## DIRECTIONS
Transcribe the records word for word, beginning with the first line and ending with the line that contains "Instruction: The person"; include nothing else.

## EXERCISE MATERIAL
*** Block opens ***
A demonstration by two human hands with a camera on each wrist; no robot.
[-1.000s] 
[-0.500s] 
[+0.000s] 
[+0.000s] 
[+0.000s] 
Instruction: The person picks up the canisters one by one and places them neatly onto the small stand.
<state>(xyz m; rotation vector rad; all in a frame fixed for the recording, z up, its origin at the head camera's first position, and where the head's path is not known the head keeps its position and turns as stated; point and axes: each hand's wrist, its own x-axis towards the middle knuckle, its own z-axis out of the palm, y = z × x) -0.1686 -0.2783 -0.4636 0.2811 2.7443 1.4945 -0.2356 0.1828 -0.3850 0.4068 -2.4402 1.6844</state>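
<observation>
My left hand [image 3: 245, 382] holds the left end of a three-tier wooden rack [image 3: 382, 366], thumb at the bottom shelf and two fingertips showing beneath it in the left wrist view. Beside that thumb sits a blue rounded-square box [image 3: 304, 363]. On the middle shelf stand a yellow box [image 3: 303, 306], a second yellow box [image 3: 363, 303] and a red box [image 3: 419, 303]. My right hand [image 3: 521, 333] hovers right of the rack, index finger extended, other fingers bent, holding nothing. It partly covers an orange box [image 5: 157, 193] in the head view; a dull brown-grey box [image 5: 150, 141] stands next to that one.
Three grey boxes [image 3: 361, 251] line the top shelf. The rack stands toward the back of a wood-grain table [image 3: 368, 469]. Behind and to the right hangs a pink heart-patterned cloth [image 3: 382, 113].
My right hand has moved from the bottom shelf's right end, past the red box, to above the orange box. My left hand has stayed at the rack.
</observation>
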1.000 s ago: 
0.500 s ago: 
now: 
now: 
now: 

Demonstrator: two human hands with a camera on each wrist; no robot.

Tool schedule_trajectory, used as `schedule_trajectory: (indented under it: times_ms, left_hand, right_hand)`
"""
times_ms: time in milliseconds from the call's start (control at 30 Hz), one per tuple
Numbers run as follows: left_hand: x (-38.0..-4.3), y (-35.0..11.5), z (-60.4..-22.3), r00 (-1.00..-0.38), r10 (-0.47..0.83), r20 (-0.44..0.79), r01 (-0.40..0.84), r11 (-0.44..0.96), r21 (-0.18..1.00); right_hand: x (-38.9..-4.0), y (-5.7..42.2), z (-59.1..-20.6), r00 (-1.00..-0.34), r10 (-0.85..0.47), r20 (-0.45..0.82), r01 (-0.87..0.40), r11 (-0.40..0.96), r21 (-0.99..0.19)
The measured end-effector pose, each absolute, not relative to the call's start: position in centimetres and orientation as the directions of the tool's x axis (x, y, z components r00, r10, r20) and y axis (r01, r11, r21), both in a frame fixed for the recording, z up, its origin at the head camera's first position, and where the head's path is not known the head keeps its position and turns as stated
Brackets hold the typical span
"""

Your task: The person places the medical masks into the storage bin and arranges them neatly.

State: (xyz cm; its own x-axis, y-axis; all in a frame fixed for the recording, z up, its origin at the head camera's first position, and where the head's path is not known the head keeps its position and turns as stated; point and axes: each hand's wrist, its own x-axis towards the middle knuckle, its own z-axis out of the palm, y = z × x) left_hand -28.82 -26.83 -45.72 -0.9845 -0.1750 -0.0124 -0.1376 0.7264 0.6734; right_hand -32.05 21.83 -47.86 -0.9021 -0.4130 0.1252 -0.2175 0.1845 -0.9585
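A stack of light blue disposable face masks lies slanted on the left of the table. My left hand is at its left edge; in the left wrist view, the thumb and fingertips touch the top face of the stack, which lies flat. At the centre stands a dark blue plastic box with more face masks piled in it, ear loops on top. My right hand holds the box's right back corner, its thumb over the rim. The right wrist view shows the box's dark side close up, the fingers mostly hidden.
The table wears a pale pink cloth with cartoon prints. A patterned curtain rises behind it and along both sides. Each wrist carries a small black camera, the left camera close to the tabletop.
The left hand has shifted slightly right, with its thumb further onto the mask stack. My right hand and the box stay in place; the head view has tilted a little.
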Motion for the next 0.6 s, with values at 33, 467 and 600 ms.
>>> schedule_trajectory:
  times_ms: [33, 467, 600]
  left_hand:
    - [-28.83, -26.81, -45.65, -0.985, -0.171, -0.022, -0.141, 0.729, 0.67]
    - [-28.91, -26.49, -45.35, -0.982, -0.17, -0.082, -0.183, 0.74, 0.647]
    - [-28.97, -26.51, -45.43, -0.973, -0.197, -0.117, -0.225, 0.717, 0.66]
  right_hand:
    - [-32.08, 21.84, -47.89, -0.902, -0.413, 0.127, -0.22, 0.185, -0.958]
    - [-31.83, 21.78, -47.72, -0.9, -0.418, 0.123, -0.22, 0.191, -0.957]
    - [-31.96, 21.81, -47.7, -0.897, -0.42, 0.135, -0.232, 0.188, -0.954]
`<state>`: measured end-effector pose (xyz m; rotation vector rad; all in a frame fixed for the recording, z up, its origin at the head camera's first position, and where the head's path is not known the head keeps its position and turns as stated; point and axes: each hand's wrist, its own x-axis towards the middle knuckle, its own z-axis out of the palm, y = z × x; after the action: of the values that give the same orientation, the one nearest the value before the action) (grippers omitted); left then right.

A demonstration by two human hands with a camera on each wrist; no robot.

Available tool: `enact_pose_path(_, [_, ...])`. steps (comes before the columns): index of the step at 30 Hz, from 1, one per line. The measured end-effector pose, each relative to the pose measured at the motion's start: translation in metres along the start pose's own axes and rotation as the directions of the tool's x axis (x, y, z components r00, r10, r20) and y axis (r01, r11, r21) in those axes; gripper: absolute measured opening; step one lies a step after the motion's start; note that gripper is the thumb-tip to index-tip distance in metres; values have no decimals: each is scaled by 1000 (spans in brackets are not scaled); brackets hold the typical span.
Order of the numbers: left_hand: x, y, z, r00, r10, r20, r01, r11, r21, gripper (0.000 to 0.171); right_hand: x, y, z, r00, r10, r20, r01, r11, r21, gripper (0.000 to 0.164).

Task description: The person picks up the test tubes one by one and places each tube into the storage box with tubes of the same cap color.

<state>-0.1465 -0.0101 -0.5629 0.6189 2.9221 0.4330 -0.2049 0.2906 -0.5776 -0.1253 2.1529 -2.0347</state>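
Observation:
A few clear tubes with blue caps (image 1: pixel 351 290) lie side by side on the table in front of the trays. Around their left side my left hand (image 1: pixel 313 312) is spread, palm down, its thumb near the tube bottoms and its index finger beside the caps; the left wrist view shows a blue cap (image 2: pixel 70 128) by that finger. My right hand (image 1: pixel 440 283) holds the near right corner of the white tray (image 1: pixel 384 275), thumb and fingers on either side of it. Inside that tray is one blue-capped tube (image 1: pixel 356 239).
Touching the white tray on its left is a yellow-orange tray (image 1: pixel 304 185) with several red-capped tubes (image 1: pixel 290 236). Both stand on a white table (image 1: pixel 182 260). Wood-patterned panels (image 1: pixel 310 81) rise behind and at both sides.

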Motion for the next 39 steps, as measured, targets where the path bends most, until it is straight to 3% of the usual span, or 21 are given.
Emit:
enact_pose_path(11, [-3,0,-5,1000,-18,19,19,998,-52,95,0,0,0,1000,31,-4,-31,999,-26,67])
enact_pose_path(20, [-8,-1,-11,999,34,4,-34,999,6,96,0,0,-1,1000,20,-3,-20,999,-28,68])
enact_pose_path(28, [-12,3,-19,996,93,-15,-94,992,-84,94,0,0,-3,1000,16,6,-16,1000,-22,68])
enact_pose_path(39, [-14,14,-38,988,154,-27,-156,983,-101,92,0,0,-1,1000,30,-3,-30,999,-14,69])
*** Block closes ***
## SOLUTION TO THIS EXERCISE
A demonstration by two human hands with a camera on each wrist; no robot.
[-1.000s] 
[-0.500s] 
[+0.000s] 
[+0.000s] 
[+0.000s] 
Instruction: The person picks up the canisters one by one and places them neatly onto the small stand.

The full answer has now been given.